Although many an isolated pioneer had to somehow roll and skid the
logs into place by his own laborious efforts, usually the "raising" was
an occasion, a festive occasion, when every neighbor came to help.
After a rectangular foundation of four big logs had been laid, axmen
were stationed at the corners. When a wall log was rolled to a pair of
them they notched the under side near each end, so that it fitted snugly
upon the ends of the cross logs and, if possible, left little or no space
between itself and the one beneath it.
Ordinarily, after the walls were up and the ridge pole and rafters, or
longitudinal roof poles, had been added, it was the owner's job to
finish a cabin. He had to roof it; cut openings for the door, fireplace
and a window or two; and chink the walls with splints of wood held in
place by clay, moss, or crude lime mortar. Sometimes he laid poles on
top of the walls, from side to side, as the floor of a "loft" or attic where
a "passel of younguns" would sleep.
The roof consisted of clapboards rived from bolts of green oak or ash
with a frow and a mallet. From 3 to 4 feet long and about an inch thick
at the butt, they were laid in courses and held down by poles and
weights.

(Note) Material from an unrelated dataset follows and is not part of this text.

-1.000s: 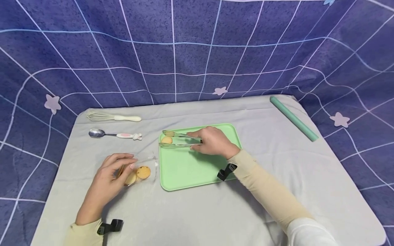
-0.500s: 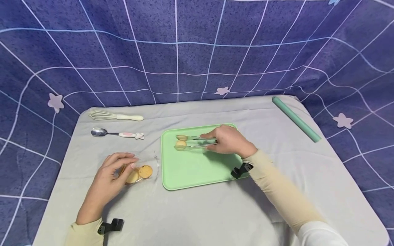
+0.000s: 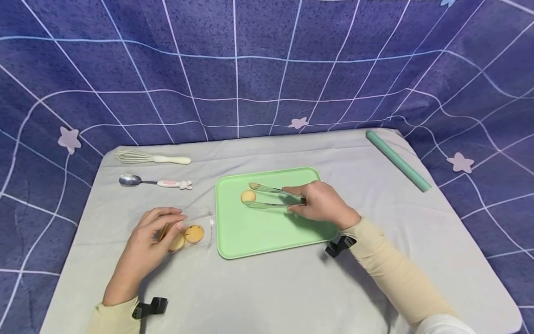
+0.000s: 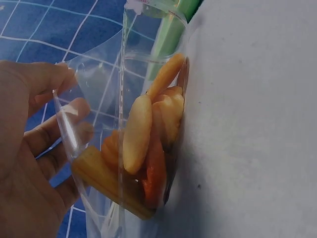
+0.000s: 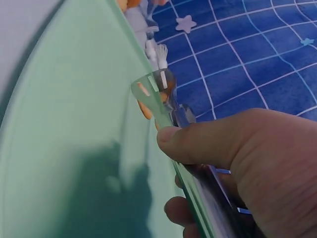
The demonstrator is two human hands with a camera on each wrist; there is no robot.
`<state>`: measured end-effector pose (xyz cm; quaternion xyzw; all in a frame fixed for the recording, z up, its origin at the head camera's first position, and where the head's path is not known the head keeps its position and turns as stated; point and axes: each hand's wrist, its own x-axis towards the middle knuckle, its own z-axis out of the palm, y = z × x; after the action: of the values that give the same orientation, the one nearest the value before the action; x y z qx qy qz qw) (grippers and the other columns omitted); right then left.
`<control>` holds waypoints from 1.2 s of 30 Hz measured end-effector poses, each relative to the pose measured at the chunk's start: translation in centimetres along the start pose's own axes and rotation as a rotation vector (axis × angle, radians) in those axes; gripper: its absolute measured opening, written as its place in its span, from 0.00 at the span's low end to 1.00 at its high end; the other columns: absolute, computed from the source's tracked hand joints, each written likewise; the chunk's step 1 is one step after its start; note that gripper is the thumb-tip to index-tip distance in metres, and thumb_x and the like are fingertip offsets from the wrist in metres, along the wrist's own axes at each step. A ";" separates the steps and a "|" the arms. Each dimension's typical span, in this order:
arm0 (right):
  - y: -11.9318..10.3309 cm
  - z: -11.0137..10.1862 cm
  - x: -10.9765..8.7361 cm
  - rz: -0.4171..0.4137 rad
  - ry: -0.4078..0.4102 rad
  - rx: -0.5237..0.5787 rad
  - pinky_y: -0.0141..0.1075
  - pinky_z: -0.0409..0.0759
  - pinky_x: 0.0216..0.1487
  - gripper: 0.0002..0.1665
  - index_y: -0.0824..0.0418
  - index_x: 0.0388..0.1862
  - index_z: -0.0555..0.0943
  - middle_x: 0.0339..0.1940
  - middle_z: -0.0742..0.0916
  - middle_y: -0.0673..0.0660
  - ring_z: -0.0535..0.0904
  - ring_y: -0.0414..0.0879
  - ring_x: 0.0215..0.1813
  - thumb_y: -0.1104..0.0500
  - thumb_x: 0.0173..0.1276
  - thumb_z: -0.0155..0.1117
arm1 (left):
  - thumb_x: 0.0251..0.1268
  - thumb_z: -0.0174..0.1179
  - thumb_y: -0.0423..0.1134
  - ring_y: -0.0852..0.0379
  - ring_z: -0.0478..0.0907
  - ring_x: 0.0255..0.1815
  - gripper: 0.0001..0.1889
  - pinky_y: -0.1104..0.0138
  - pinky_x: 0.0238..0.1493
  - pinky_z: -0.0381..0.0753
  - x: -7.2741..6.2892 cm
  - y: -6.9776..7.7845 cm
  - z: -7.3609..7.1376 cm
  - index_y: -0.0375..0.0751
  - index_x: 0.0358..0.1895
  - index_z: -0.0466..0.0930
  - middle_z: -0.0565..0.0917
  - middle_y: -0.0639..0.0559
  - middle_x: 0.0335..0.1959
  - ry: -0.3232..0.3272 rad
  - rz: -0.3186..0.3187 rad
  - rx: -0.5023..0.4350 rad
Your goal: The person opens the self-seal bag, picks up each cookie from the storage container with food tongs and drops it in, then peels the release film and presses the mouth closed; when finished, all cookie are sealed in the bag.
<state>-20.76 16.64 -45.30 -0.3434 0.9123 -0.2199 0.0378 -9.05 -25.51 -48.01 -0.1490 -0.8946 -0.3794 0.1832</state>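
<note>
My right hand grips metal tongs over the green tray. The slotted tips stand apart beside a round cookie, which lies on the tray's left half. Whether the tips touch it I cannot tell. My left hand holds the edge of a clear plastic container on the table left of the tray, thumb and fingers on either side of its thin wall. Inside the container several cookies and biscuits are heaped; in the head view a speckled round one shows.
A white whisk and a spoon with a rabbit handle lie at the back left. At the back right is a green roll or rod. A blue gridded curtain stands behind the table.
My right hand with the tongs has moved right across the tray, and the cookie has moved right with them. The tips have now spread and let go of it. My left hand stays put.
</note>
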 end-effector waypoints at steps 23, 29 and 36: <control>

A clay floor, and windows covered with thin deerhides or
greased paper, commonly sufficed until they could be replaced by glass
windows and a puncheon floor -- hewn from small logs of oak or,
preferably, tuliptree -- or a floor of boards from a sawmill.
The wide fireplace, for cooking as well as heating, was frequently of
the primitive "cat and clay" construction difficult to describe without
illustrations. Some, however, were built of or lined with masonry.
Primitive log cabins and methods of building them may be seen at
New Salem State Park in Illinois. Improved double-cabin and two-
story types, with hewn logs, have been restored at Spring Mill State
Park in Indiana.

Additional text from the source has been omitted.